**PROBLEM DETAILS**
What is needed is an exact copy of the lines in the listing below, from the one with "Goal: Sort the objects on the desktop" up to and including the one with "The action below", with no other lines.

---

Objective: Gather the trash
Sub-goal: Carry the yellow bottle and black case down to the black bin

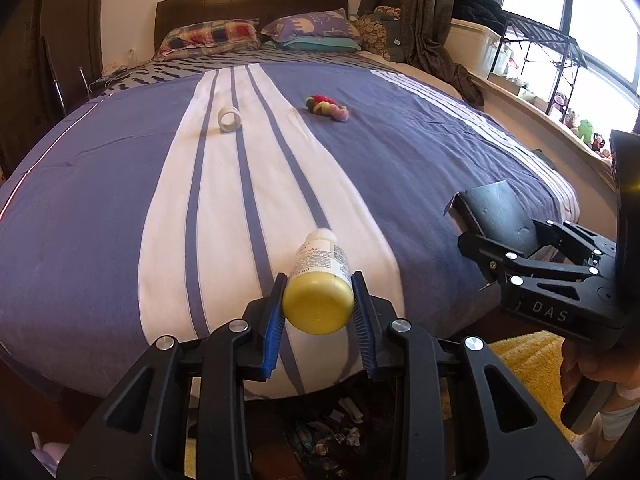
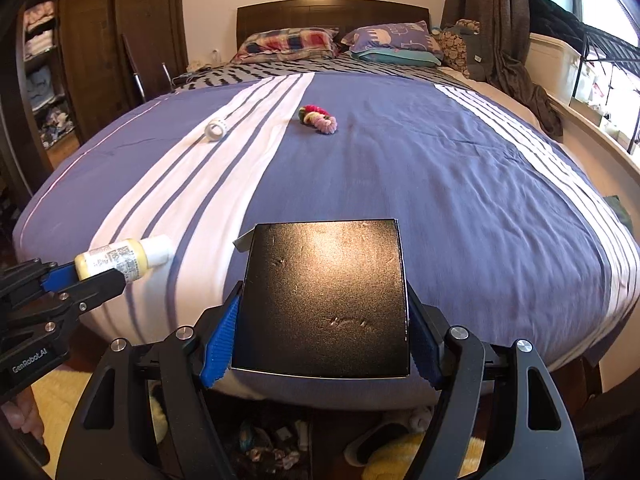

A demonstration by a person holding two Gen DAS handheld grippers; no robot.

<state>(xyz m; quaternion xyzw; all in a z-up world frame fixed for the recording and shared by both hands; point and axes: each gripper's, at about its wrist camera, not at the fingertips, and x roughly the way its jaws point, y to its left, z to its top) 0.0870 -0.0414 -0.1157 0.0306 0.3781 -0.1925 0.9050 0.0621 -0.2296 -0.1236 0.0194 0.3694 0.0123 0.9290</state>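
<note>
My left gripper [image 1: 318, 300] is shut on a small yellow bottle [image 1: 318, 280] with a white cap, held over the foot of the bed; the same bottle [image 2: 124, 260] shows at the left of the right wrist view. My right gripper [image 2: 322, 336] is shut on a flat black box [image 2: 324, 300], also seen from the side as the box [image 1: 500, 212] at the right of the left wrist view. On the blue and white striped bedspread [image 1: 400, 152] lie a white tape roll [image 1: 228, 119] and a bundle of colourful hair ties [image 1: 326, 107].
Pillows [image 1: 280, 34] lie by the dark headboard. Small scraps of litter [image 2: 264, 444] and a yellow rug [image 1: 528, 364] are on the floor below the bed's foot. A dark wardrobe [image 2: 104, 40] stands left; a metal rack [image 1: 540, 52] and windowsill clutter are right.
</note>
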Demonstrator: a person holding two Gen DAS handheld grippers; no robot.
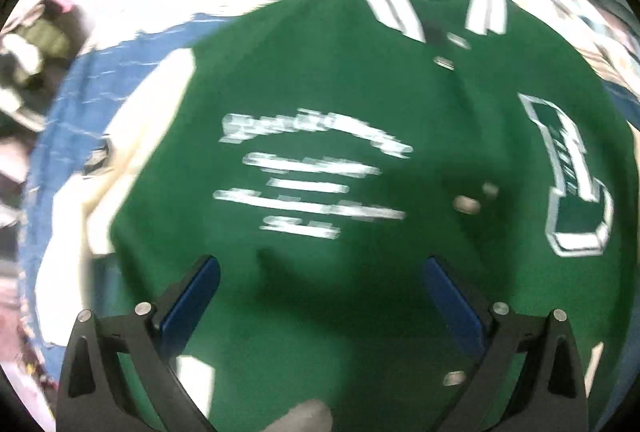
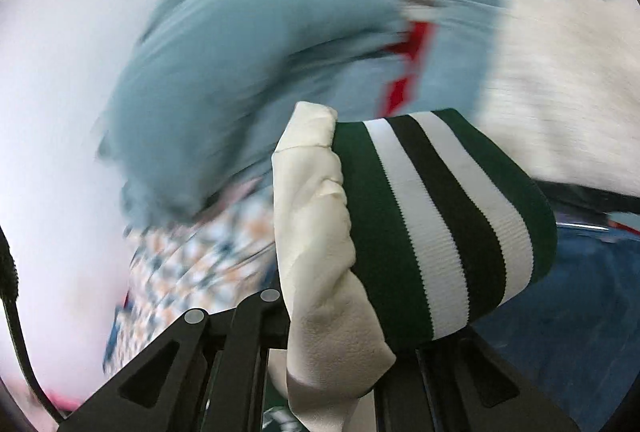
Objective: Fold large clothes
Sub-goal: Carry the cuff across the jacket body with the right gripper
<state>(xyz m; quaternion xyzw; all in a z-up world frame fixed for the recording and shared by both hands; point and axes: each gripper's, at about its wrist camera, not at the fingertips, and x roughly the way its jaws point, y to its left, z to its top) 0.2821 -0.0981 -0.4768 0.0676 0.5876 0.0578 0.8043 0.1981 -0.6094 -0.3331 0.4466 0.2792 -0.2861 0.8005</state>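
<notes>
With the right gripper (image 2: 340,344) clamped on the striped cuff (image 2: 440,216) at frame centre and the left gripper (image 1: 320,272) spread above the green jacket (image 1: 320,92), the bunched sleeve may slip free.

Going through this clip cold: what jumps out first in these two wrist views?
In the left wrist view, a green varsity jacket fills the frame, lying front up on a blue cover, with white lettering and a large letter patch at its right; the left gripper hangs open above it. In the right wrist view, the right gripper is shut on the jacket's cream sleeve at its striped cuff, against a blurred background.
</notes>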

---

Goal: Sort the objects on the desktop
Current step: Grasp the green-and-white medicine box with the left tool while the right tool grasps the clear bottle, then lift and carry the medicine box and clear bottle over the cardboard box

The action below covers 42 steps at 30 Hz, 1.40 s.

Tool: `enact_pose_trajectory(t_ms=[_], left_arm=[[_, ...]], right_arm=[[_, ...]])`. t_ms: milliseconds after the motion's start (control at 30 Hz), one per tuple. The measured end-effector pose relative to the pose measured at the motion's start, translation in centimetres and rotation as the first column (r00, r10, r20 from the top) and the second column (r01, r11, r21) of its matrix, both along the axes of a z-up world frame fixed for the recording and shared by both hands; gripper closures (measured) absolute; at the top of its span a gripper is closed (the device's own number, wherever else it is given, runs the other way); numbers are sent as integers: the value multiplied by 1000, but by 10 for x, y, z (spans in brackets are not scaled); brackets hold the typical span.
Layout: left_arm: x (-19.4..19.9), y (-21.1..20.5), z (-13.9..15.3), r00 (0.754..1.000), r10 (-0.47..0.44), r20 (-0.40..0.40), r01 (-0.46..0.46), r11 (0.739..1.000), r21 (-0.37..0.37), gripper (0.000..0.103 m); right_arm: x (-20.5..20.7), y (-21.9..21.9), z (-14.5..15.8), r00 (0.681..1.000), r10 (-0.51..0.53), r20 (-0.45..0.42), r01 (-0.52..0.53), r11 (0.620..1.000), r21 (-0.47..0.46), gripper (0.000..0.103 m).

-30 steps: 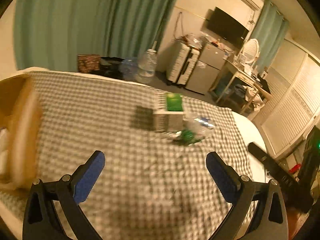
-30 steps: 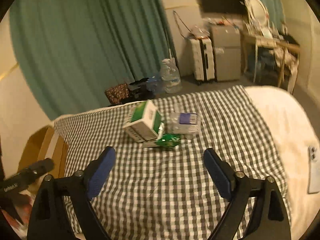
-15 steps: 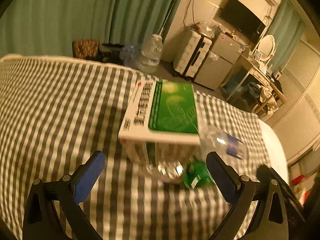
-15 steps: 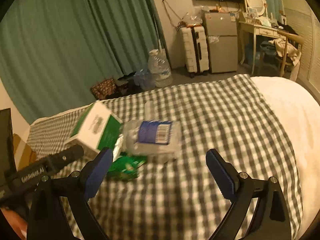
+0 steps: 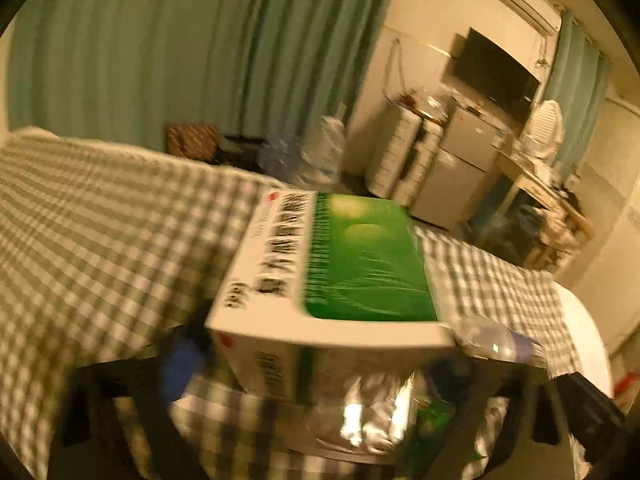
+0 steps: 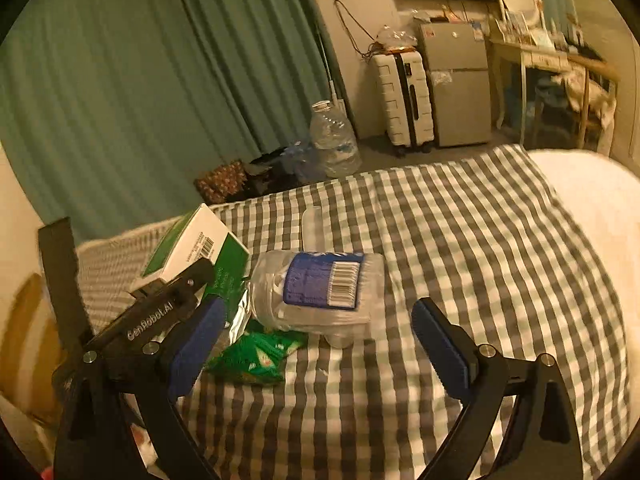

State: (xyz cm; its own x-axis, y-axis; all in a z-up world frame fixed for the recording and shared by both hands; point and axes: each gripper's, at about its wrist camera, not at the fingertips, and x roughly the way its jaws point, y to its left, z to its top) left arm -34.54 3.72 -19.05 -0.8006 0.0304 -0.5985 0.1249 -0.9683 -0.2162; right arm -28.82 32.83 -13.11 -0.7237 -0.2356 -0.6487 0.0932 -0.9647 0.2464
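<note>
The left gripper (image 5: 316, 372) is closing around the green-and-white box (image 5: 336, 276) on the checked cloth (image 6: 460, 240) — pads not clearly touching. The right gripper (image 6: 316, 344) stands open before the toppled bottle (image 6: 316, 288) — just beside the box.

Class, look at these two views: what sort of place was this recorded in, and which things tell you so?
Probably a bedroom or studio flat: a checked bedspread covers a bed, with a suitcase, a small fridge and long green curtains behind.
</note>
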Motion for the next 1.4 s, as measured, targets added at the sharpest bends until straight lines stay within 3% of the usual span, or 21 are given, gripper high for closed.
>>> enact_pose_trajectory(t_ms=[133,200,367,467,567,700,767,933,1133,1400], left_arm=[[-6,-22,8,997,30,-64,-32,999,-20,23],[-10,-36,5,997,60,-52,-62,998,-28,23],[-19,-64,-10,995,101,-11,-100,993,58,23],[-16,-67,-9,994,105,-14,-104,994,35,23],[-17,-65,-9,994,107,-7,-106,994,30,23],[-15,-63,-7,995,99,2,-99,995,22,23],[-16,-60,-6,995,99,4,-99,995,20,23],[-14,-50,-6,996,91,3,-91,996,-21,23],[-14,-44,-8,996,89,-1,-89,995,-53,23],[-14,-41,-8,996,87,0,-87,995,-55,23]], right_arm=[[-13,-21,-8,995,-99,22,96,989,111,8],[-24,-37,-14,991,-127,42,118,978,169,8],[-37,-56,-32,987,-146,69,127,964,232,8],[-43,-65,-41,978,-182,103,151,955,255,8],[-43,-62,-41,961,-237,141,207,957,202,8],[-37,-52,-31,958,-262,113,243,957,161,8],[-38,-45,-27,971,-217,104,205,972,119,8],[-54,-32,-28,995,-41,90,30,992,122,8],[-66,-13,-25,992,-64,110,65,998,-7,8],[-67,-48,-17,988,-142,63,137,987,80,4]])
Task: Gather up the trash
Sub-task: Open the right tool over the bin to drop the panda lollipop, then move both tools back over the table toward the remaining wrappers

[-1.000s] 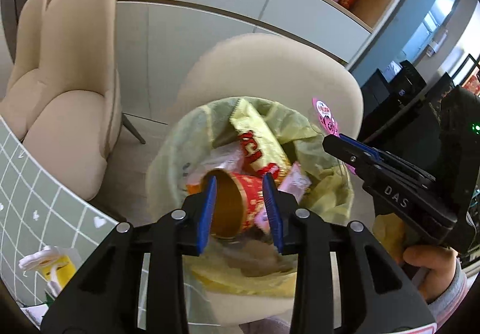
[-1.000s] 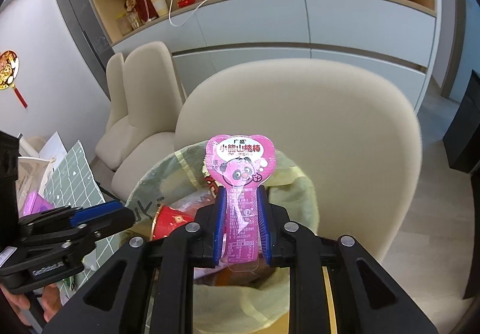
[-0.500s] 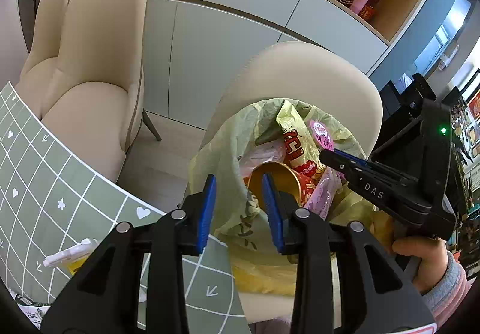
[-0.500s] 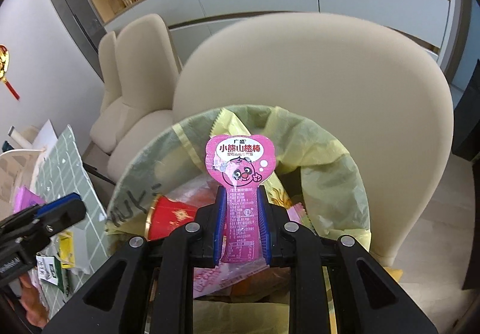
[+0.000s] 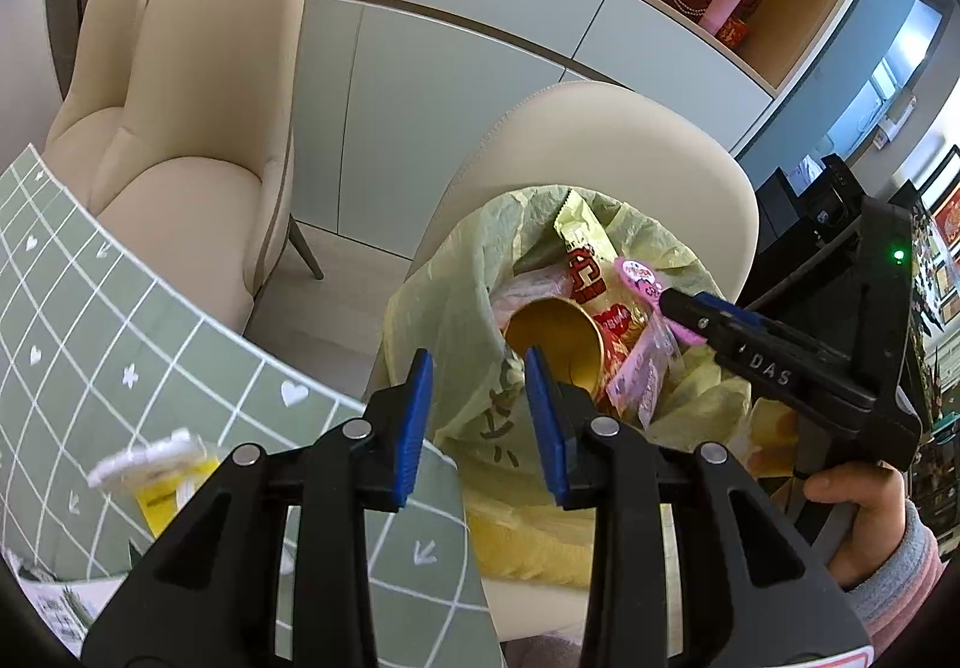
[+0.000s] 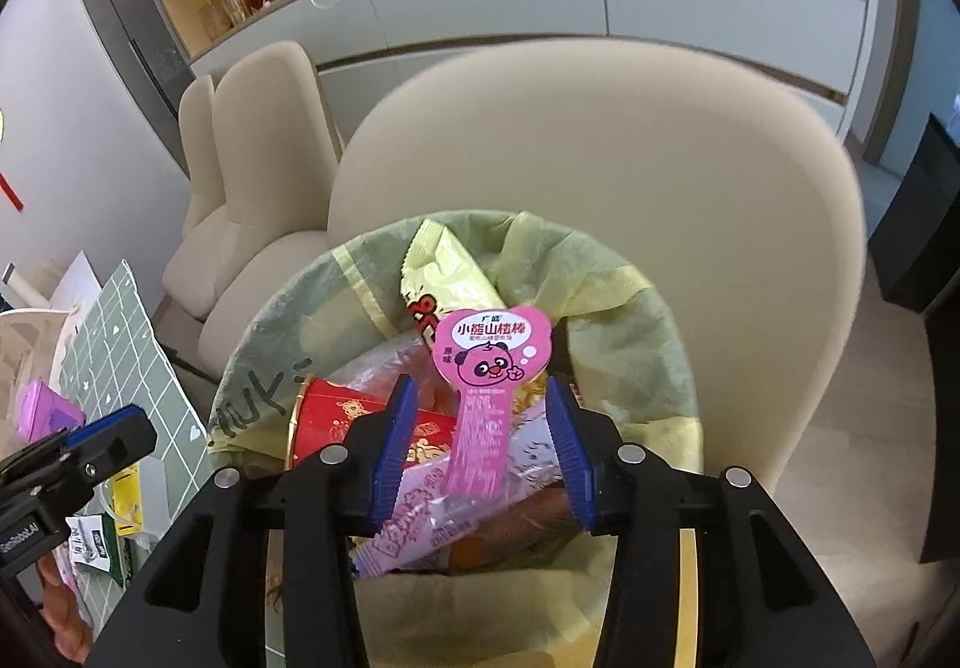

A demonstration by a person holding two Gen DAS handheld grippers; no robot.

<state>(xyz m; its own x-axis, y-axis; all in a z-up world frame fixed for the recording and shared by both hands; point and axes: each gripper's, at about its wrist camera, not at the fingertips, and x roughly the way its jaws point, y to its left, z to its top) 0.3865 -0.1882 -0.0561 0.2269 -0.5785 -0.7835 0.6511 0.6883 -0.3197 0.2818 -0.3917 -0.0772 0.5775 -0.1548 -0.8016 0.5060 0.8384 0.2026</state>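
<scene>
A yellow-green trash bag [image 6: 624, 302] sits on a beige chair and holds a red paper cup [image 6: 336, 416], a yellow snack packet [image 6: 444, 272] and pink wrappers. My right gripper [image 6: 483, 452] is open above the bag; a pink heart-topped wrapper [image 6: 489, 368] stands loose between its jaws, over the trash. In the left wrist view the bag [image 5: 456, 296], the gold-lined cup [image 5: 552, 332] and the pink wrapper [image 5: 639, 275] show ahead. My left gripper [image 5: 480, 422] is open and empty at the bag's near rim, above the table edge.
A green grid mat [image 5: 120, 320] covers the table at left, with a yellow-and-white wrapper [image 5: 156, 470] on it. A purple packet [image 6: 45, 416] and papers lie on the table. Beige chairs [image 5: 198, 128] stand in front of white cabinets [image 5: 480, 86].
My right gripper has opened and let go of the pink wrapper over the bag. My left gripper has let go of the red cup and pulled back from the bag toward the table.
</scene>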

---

**ANSWER FOR THIS EXERCISE**
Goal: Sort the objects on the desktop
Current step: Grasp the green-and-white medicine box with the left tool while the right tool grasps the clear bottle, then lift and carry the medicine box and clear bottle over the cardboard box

The action below covers 42 steps at 30 Hz, 1.40 s.

The exercise is done, with nothing left to add.